**HOW TO COMPLETE THIS TASK:** Please set down the whole listing again, precisely.
★ ★ ★ ★
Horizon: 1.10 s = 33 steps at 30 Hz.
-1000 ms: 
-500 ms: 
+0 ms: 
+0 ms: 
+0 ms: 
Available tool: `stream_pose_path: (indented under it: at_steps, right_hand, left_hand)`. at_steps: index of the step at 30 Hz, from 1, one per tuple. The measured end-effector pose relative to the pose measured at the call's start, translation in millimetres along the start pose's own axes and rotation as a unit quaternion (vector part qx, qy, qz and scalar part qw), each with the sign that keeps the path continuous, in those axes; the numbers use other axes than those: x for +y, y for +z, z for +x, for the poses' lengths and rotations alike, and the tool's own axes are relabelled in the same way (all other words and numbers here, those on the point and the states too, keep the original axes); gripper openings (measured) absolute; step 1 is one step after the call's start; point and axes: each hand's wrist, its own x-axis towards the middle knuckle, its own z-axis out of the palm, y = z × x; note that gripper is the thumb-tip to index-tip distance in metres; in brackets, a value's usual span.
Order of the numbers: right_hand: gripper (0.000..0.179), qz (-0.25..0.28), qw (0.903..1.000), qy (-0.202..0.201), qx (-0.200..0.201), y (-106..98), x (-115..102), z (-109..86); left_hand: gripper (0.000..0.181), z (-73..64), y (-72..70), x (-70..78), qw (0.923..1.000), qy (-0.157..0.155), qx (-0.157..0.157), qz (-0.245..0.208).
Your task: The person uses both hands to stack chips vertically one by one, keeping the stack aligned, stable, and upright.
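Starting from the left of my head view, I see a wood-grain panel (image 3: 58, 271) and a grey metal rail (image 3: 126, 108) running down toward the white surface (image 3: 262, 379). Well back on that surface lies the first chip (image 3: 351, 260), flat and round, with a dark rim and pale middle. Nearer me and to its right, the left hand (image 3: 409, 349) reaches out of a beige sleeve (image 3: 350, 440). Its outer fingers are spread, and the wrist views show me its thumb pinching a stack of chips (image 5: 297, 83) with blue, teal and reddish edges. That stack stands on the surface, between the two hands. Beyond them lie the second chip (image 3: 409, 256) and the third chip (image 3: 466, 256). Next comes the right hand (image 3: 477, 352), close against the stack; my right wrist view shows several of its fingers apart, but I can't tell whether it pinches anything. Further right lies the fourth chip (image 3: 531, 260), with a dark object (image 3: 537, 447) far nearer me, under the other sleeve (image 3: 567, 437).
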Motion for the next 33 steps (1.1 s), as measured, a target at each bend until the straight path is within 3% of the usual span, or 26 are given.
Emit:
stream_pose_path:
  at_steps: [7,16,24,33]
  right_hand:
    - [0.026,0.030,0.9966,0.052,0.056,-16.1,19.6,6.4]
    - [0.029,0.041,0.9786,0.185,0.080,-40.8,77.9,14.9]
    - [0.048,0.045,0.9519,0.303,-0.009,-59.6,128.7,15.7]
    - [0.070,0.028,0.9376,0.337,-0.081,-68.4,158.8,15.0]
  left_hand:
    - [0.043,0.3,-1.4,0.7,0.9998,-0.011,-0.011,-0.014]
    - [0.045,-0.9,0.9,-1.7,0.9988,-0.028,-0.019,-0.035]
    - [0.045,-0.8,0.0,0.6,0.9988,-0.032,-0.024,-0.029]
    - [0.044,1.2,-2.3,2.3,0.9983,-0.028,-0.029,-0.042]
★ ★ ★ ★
**RESPONSE:**
Horizon: 1.10 s = 33 steps at 30 Hz.
-1000 ms: 
-500 ms: 
+0 ms: 
+0 ms: 
+0 ms: 
Available tool: `stream_pose_path: (indented under it: at_steps, right_hand, left_hand)`. at_steps: index of the step at 30 Hz, from 1, one per tuple. The measured end-effector pose relative to the pose measured at the call's start, translation in millimetres along the start pose's own axes and rotation as a unit quaternion (vector part qx, qy, qz and scalar part qw), each with the sign that keeps the path continuous, in those axes; the numbers use other axes than those: x for +y, y for +z, z for +x, for the poses' lengths and rotations alike, and the tool's own axes are relabelled in the same way (all other words and numbers here, those on the point and the states too, keep the original axes); gripper openings (measured) absolute; step 1 is one step after the call's start; point and axes: each hand's wrist, its own x-axis towards the middle knuckle, its own z-axis out of the palm, y = z × x; note that gripper is the thumb-tip to index-tip distance in metres; in brackets, a value's usual span.
Order of the numbers: right_hand: gripper (0.000..0.179), qz (-0.25..0.28), qw (0.903..1.000), qy (-0.202..0.201), qx (-0.200..0.201), y (-106..98), x (-115..102), z (-109..86); left_hand: gripper (0.000..0.181), z (-73..64), y (-72..70), x (-70..78), qw (0.923..1.000), qy (-0.157..0.155), qx (-0.157..0.157), qz (-0.245..0.208).
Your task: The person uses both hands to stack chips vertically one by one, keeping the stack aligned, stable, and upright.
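Starting from the left of my head view, I see a wood-grain panel (image 3: 58, 271) and a grey metal rail (image 3: 126, 108) running down toward the white surface (image 3: 262, 379). Well back on that surface lies the first chip (image 3: 351, 260), flat and round, with a dark rim and pale middle. Nearer me and to its right, the left hand (image 3: 409, 349) reaches out of a beige sleeve (image 3: 350, 440). Its outer fingers are spread, and the wrist views show me its thumb pinching a stack of chips (image 5: 297, 83) with blue, teal and reddish edges. That stack stands on the surface, between the two hands. Beyond them lie the second chip (image 3: 409, 256) and the third chip (image 3: 466, 256). Next comes the right hand (image 3: 477, 352), close against the stack; my right wrist view shows several of its fingers apart, but I can't tell whether it pinches anything. Further right lies the fourth chip (image 3: 531, 260), with a dark object (image 3: 537, 447) far nearer me, under the other sleeve (image 3: 567, 437).
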Motion for the next 33 steps (1.1 s), as measured, a target at each bend until the straight path is within 3% of the usual span, or 26 are given.
Emit:
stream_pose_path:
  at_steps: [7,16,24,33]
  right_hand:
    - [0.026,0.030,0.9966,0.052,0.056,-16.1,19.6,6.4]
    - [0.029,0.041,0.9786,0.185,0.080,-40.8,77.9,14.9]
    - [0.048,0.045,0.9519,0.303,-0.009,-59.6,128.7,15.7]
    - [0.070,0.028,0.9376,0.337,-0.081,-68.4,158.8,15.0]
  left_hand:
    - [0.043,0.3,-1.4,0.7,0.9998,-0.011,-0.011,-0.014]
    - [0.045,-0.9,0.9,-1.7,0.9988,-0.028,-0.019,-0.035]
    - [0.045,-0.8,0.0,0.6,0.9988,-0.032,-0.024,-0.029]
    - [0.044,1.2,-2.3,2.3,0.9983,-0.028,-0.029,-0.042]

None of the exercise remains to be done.